* **TASK OBJECTIVE**: The lines below, all of them, should be returned exactly as they appear.

* **GIVEN INFORMATION**:
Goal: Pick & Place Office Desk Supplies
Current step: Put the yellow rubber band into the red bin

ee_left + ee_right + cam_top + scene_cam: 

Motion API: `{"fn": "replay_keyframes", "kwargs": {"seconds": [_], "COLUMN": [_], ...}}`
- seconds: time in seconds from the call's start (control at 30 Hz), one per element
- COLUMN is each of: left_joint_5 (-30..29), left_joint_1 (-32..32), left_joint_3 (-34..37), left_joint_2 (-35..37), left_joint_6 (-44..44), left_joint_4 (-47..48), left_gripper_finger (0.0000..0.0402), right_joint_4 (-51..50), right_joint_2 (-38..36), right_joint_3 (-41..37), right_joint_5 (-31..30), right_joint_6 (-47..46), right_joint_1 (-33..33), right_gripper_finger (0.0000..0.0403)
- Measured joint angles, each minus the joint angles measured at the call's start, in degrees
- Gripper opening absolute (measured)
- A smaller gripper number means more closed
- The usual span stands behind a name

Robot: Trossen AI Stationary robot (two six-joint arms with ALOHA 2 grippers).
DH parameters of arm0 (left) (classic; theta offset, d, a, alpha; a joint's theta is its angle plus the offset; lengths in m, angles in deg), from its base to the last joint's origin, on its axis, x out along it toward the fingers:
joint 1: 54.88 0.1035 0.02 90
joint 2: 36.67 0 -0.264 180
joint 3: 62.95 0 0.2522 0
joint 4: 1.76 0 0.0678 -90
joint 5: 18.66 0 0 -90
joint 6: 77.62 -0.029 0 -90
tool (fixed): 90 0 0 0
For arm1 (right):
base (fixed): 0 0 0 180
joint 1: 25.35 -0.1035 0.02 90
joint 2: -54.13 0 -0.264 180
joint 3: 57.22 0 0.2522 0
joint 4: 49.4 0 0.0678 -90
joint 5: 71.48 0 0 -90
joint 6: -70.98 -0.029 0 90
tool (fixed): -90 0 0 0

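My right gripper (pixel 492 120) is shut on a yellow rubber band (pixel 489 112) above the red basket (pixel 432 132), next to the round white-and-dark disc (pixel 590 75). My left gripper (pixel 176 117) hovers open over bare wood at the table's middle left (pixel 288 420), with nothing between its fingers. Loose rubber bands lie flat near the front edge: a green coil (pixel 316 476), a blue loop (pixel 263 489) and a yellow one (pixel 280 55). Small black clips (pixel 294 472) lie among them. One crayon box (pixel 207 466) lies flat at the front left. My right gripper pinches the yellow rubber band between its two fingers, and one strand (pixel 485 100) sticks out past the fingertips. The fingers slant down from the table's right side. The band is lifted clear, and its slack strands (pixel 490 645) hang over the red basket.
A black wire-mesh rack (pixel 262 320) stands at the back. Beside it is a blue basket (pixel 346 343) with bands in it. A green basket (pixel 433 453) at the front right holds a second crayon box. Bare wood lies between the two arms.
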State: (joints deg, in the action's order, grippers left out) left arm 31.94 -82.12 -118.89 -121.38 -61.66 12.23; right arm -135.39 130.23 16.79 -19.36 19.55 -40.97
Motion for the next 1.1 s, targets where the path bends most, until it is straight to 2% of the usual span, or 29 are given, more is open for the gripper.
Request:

* **TASK SOLUTION**:
Goal: Pick & Place Office Desk Supplies
Current step: Put the yellow rubber band into the red bin

ee_left + ee_right + cam_top + scene_cam: 

Motion API: `{"fn": "replay_keyframes", "kwargs": {"seconds": [_], "COLUMN": [_], ...}}`
- seconds: time in seconds from the call's start (control at 30 Hz), one per element
- COLUMN is each of: left_joint_5 (-30..29), left_joint_1 (-32..32), left_joint_3 (-34..37), left_joint_2 (-35..37), left_joint_6 (-44..44), left_joint_4 (-47..48), left_gripper_finger (0.0000..0.0402), right_joint_4 (-51..50), right_joint_2 (-38..36), right_joint_3 (-41..37), right_joint_5 (-31..30), right_joint_6 (-47..46), right_joint_1 (-33..33), right_gripper_finger (0.0000..0.0403)
- Measured joint angles, each minus the joint angles measured at the call's start, in degrees
- Gripper opening absolute (measured)
- A smaller gripper number means more closed
- The usual span stands behind a name

Robot: Trossen AI Stationary robot (two six-joint arms with ALOHA 2 grippers).
DH parameters of arm0 (left) (classic; theta offset, d, a, alpha; a joint's theta is its angle plus the offset; lengths in m, angles in deg), from its base to the last joint's origin, on its axis, x out along it toward the fingers:
joint 1: 54.88 0.1035 0.02 90
joint 2: 36.67 0 -0.264 180
joint 3: 62.95 0 0.2522 0
joint 4: 1.76 0 0.0678 -90
joint 5: 18.66 0 0 -90
joint 6: 77.62 -0.029 0 -90
tool (fixed): 90 0 0 0
For arm1 (right):
base (fixed): 0 0 0 180
joint 1: 25.35 -0.1035 0.02 90
joint 2: -54.13 0 -0.264 180
joint 3: 57.22 0 0.2522 0
joint 4: 49.4 0 0.0678 -90
joint 5: 71.48 0 0 -90
joint 6: -70.98 -0.029 0 90
tool (fixed): -90 0 0 0

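My right gripper (pixel 492 120) is shut on a yellow rubber band (pixel 489 112) above the red basket (pixel 432 132), next to the round white-and-dark disc (pixel 590 75). My left gripper (pixel 176 117) hovers open over bare wood at the table's middle left (pixel 288 420), with nothing between its fingers. Loose rubber bands lie flat near the front edge: a green coil (pixel 316 476), a blue loop (pixel 263 489) and a yellow one (pixel 280 55). Small black clips (pixel 294 472) lie among them. One crayon box (pixel 207 466) lies flat at the front left. My right gripper pinches the yellow rubber band between its two fingers, and one strand (pixel 485 100) sticks out past the fingertips. The fingers slant down from the table's right side. The band is lifted clear, and its slack strands (pixel 490 645) hang over the red basket.
A black wire-mesh rack (pixel 262 320) stands at the back. Beside it is a blue basket (pixel 346 343) with bands in it. A green basket (pixel 433 453) at the front right holds a second crayon box. Bare wood lies between the two arms.
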State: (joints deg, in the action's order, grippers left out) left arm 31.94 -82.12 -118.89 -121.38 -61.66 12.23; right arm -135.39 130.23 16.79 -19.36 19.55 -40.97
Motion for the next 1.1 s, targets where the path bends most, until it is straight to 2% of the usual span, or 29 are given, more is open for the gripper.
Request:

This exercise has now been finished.